Speaking of North Carolina, Texas has never defeated the Tar Heels. Coach Kelly’s 2018 recorded the only draw of the seven-game all-time series with a 1-1 result in Chapel Hill. But with a program the caliber of UNC’s, even a close loss had value for Dr. Kelly McDonald Freeman.

“North Carolina was the powerhouse at that time,” she recalled. “To be able to take our Texas team that was, you know, pretty fresh and new, and compete against North Carolina, and that’s exactly what we did. We competed. We took this university from, you know, years prior, they probably wouldn’t even attempted to play North Carolina.”

Her squads suffered three one-goal defeats, which marked a significant improvement on a 9-2 defeat in the teams’ first meeting the year before she and a number of her high-profile teammates joined the program.
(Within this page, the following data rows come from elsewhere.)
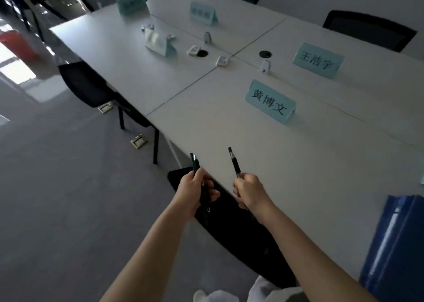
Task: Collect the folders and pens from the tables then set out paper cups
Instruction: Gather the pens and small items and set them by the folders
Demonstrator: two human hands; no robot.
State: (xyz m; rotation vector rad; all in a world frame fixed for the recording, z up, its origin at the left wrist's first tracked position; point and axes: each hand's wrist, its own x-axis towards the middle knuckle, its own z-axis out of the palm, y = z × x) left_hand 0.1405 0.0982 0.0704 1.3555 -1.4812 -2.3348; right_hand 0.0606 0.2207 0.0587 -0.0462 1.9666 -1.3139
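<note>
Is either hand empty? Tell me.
No: the left hand grips dark pens and the right hand grips another pen.

There is one view only, from a camera worn on the person's head. It looks forward and down along the white table [263,145], from just beside its near edge. The table's far end lies well away.
</note>
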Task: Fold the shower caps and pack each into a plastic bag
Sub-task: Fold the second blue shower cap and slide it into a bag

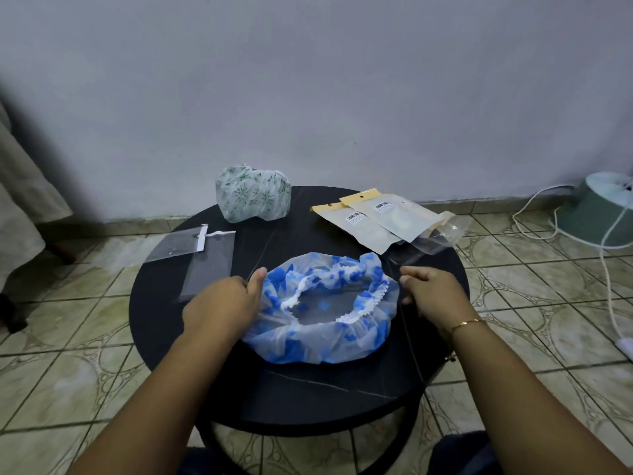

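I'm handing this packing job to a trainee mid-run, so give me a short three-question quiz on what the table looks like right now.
1. True or false: the blue shower cap lies open side up on the black round table.
2. Which hand touches that cap? A) left hand B) right hand C) neither
3. Fill in: the green-patterned shower cap sits at the table's ___ edge, by the wall.

Key
1. True; its white elastic rim faces up.
2. A; the left grips the cap's left edge, the right sits just off its right edge.
3. Far. Clear plastic bags lie on the left, labelled packets on the right.
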Tool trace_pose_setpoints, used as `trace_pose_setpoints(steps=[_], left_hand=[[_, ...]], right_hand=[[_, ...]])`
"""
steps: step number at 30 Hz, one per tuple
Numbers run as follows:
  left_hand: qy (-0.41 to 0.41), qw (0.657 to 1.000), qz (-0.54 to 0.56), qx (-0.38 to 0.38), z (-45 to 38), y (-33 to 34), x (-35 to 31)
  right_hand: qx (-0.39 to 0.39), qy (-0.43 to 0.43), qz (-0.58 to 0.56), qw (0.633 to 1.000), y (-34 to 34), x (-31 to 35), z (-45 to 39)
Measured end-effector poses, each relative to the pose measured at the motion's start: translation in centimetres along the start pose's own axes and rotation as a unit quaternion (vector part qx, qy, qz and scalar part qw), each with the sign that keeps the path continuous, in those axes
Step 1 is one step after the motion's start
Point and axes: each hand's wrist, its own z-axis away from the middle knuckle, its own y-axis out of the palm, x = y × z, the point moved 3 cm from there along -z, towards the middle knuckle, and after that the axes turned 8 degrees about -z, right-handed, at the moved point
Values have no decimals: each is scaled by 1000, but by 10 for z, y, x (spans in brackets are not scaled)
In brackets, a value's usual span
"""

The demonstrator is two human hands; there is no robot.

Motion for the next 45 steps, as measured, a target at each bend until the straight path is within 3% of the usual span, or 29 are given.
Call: trace_pose_setpoints(steps=[2,4,5,7,10,14,19,24,27,30,32,38,45], left_hand=[[30,995,27,-94,5,-12,-6],[119,974,114,-158,6,-17,-17],[166,961,164,-147,7,-17,-24],[229,944,234,-47,10,-10,-37],[247,941,220,70,14,5,-45],[233,952,173,94,3,17,-38],[299,948,82,67,-7,27,-37],[251,961,57,98,-14,37,-31],[222,967,50,112,-17,38,-25],[201,971,20,128,-16,37,-23],[189,973,-2,135,-14,35,-23],[150,978,-20,147,-13,33,-21],[157,979,-67,111,5,11,-30]], right_hand=[[-24,-29,1,999,2,3,0],[-20,-30,-14,999,8,4,1],[-11,-23,-18,1000,12,3,1],[6,-11,-14,1000,18,3,-1],[21,3,16,1000,22,2,-2],[49,22,-9,999,28,4,-3],[86,57,-71,992,40,2,-5],[118,56,-73,989,43,1,-7],[111,-34,37,993,38,5,-10],[49,-114,206,971,29,7,-16],[17,-146,246,958,26,7,-15],[-69,-189,152,968,17,9,-12],[21,-241,167,956,27,16,0]])
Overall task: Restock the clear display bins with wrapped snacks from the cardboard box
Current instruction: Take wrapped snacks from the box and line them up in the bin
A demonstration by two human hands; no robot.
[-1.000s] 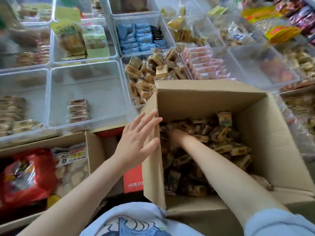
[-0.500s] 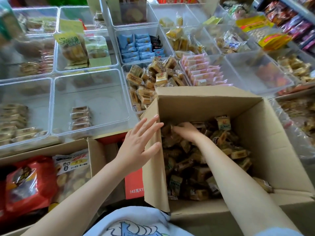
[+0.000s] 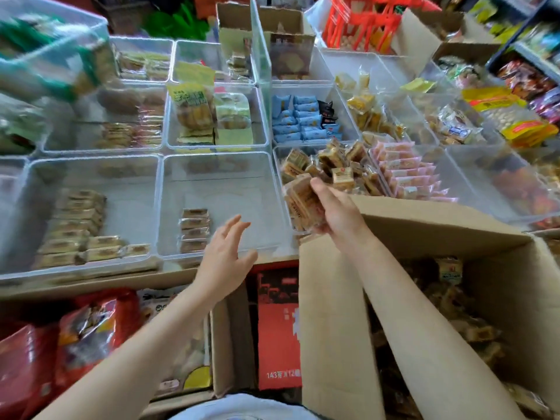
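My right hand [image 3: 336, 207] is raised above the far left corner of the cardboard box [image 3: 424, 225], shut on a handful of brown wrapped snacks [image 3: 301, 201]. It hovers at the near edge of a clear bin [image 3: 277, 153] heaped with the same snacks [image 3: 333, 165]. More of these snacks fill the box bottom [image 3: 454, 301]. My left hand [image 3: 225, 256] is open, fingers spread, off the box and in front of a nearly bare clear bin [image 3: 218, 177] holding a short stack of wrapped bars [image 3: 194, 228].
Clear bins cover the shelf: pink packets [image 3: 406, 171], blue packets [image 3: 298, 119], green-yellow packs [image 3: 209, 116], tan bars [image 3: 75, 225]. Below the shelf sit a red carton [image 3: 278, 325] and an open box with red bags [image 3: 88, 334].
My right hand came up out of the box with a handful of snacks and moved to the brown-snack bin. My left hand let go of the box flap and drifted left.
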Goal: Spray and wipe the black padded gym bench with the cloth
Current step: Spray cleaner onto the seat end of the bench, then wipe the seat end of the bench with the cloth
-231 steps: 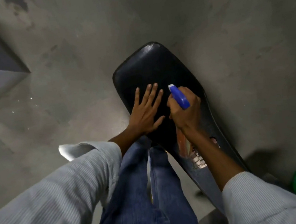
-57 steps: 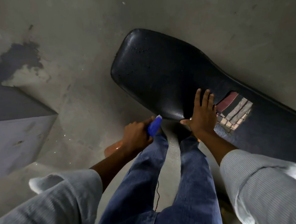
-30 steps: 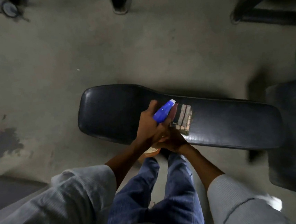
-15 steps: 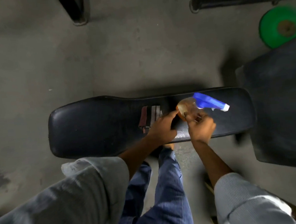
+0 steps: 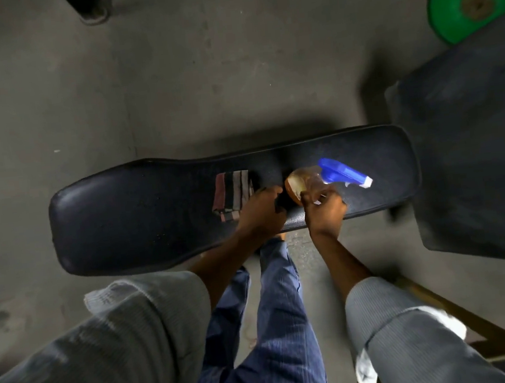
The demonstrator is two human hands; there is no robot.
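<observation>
The black padded gym bench [image 5: 130, 221] lies crosswise in front of me. A folded striped cloth [image 5: 231, 195] rests on its middle. My left hand [image 5: 261, 213] sits on the pad with curled fingers. It covers the cloth's lower right corner and reaches toward the bottle's base; whether it grips anything is unclear. My right hand [image 5: 324, 210] is shut on the spray bottle [image 5: 333, 177], an amber bottle with a blue trigger head. The bottle is tilted over the bench's right part, with its white nozzle pointing right.
A second dark padded surface [image 5: 473, 154] stands close to the bench's right end. A green weight plate [image 5: 470, 0] lies at the top right. Dark frame feet [image 5: 88, 6] stand on the concrete floor beyond the bench. My jeans-clad legs [image 5: 276, 328] are below the bench's near edge.
The spray bottle went from my left hand into my right hand and moved right along the bench. My left hand settled beside the cloth. The view swung until the bench lay crosswise.
</observation>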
She especially remembered the 2002 game at a tournament in Spring, Texas, near Houston.

“It was muddy. It was really wet,” she said. “The score was 3-2. I had a goal. One of my best friends who was who I came here for, one of the reasons, Kylee Wosnuk, had a goal. And it was tied for a long time. And I think at that moment, we showed that we can compete at that level. And this team and this program can compete at that level.”

Texas has played other schools from the Old North State. McDonald Freeman’s team beat East Carolina 5-3 in 2003. The Longhorns defeated Duke in the only meeting in Austin, but have lost four other games in Durham.

The Longhorns also recorded a 2-1 overtime win against Central Florida in a 2018 neutral-site game in Chapel Hill, but lost a 2010 contest to James Madison University of Virginia in the same spot.

They have also recorded a winning record, two wins and a loss, against North Carolina State. The first meeting came in the program’s third varsity season.

“NC State, at the time, was one of the pinnacle programs,” noted Karla Thompson, an assistant on that 1995 Texas team. She felt the game set a tone for much of the program’s subsequent development.

“We beat NC State on the road, that was a huge selling point, that right there. That was the turning point of us going, ‘Okay, what we’re doing is right, and, you know, I think our players are starting to buy into what we’re trying to say, and we’re heading in the right direction at that point.’”

Incidentally, Ange Kelly is still looking for her first coaching victory against her alma mater. In fact, her former coach, Anson Dorrance, notched his 700th career win in a 7-2 victory against Ange’s Tennessee team in 2010. She did record the program’s only non-loss against the Tar Heels, however, with a scoreless draw in 2004.